Not to be ridiculously over-indulgent, which is a good thing at times, we ordered a burgonyás lángos lescoval and a hargitai birka tokány. The burgonyás lángos lescoval was a potato pancake topped with green peppers, red peppers, and onions. Pancakes are not just for breakfast any more and I know I had a stupid smile on my face from enjoying the food so much. It gets better, though. The hargitai birka tokány, which were thin strips of lamb seasoned with black pepper, tarragon, bay leaves, and other herbs — they were too damn good for us to care what exactly they were — almost had me singing in concert with the xylophone and violin players. We have had our share of European food, but this meal took the cake. Hell, it took the entire bakery.

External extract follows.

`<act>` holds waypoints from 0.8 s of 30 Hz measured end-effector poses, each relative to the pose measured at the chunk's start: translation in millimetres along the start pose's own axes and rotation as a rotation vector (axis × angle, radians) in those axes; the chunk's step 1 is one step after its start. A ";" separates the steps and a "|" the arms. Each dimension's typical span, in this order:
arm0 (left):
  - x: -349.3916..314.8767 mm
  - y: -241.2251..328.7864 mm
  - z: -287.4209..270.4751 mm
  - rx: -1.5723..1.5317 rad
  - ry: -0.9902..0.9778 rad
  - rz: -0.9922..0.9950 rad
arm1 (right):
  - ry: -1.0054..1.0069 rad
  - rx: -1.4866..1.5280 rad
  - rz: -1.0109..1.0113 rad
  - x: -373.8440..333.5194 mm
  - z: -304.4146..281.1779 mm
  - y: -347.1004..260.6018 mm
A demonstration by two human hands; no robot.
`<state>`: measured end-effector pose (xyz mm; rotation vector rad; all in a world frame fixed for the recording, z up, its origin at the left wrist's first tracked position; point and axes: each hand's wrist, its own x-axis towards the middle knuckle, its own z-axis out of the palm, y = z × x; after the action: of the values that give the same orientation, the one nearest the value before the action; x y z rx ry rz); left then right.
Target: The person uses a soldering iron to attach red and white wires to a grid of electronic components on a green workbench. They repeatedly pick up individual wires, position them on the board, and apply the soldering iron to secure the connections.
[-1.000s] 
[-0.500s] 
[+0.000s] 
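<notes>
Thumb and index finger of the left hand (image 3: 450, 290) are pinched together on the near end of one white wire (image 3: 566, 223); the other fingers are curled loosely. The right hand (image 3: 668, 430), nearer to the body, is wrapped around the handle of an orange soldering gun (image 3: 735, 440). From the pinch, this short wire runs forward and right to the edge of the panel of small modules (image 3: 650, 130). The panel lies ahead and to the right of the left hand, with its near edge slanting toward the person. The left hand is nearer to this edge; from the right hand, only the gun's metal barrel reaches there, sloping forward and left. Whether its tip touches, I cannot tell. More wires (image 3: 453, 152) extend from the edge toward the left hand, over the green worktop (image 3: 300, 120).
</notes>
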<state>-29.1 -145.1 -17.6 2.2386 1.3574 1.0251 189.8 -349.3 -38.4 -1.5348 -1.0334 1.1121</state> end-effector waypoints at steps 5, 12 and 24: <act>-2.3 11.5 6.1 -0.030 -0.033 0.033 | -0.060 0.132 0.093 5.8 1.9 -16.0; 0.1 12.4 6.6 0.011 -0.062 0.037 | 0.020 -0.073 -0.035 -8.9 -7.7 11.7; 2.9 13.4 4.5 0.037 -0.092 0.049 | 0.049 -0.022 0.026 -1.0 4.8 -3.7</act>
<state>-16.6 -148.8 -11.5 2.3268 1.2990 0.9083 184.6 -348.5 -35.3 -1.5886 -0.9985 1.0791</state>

There is always the required sampling of at least one dessert. Even the waitress came back to take our orders with a menu of her own. We had a gundel palacsinta, two crepes filled with walnut cream and rum raisins, topped with a chocolate sauce and served on fire right at the table. I noticed that some people at the table across from us had the same thing, but the woman cutting the thing in halves dropped the knife on the floor and after briefly checking to see if the others saw her folly, bent down covertly, picked up the knife, and continued slicing the dessert. As nasty as that was, the desserts on our table were too tasty for me to lose my appetite. The other dessert was a dorbos torta. Just shoot me now because I know they’re serving that lovely piece of work in heaven. This was a cake consisting of six individually baked bases filled with chocolate butter cream and a crispy caramel glaze on the top. Europeans have a monopoly on pastries and cakes and I never would have thought a Hungarian restaurant would prepare such a delicacy that would make you want to serenade the baker to bake you some more just to shut you up and get you from under her window.

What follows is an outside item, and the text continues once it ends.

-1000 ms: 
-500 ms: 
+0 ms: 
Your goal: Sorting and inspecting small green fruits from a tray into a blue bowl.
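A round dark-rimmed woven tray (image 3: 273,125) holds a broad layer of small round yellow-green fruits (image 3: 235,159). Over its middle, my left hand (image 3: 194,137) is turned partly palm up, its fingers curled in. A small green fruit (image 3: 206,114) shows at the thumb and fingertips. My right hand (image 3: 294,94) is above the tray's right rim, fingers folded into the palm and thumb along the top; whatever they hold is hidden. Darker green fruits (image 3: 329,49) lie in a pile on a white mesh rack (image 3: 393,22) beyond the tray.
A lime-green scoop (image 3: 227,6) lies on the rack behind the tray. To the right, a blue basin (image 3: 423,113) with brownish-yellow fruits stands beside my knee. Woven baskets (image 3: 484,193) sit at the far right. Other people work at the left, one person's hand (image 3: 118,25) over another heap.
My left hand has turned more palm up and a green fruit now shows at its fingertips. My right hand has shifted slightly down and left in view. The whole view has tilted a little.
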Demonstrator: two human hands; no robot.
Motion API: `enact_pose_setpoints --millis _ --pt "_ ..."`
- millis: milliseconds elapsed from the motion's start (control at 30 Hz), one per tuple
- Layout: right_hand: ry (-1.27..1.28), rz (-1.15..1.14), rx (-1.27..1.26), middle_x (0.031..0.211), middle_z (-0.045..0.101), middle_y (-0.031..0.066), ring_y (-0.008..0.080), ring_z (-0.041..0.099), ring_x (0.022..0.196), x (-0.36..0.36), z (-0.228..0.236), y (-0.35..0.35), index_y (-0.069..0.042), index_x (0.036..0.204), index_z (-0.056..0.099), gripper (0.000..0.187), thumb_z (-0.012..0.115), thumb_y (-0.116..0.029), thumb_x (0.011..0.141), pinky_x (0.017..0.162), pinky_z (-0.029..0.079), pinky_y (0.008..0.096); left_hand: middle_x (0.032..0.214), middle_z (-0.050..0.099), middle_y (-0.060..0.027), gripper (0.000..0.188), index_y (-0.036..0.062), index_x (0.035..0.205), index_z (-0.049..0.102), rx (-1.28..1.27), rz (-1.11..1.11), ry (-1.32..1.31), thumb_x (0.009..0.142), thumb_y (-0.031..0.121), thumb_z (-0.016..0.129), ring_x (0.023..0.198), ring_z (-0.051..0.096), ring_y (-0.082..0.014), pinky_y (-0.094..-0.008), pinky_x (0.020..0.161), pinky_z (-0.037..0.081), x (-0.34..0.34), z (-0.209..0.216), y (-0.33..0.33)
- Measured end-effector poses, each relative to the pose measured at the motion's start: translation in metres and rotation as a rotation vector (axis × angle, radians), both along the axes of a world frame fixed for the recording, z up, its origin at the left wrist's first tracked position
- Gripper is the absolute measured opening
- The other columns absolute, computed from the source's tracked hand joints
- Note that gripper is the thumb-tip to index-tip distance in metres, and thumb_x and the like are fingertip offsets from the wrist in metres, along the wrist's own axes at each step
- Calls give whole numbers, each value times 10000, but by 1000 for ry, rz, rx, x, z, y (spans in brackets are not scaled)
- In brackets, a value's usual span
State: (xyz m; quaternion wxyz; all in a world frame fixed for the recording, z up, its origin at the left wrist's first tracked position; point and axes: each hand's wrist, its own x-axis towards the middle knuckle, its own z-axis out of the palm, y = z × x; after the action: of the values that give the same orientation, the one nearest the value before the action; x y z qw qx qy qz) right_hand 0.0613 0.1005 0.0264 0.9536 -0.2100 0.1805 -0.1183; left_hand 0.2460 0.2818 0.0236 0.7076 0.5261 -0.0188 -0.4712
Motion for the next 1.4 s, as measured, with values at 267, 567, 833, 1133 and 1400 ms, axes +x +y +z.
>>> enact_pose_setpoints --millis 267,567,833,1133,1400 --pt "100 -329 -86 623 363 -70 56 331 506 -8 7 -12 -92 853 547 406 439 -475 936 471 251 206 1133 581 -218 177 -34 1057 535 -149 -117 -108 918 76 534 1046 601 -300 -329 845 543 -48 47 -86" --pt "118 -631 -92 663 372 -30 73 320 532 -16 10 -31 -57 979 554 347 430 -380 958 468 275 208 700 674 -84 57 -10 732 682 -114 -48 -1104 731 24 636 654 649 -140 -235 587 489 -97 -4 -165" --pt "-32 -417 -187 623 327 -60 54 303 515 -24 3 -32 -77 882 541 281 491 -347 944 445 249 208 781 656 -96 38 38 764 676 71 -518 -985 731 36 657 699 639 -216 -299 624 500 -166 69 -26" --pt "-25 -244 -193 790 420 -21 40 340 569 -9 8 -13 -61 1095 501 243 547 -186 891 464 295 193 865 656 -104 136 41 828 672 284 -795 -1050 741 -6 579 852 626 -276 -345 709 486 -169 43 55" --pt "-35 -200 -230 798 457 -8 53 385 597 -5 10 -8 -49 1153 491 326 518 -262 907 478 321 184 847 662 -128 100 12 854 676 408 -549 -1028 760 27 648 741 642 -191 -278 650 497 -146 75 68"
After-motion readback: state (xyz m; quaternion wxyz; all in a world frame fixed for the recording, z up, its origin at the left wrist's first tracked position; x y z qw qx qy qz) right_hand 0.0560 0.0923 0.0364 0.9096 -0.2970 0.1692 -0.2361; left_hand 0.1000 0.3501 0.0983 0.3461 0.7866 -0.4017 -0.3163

After the visit to Paprikásh, I have a greater appreciation for independent restaurants in the suburbs of Chicago. Yes, I am a purist, wanting only mouthwatering goodies representative of other countries from restaurants in Chicago proper. Wait, let me be honest. We went to Paprikásh out in Arlington Heights because the owner closed down the Chicago branch. Our waitress gave us a very detailed transcript update of why the Chicago restaurant met the axe along with some humour and we gave her a huge tip for helping us properly pronounce all those dishes we ordered. Yes, this was another winner, but you probably knew that already. My friend and I were quite glad we went out to the suburbs, despite the fact that we could have ended up in Oz from the tornadoes. Load up the family and friends and head out to Arlington Heights for some yummy Hungarian food. Make sure no tornadoes are in the forecast and leave mistresses and lazy, shiftless, don’t-want-to-work husbands wherever you found them. You will end up paying 100% of the bill anyway and you do not want to go up in a restaurant like Paprikásh and lose your appetite. I know I am going back with a heartier appetite.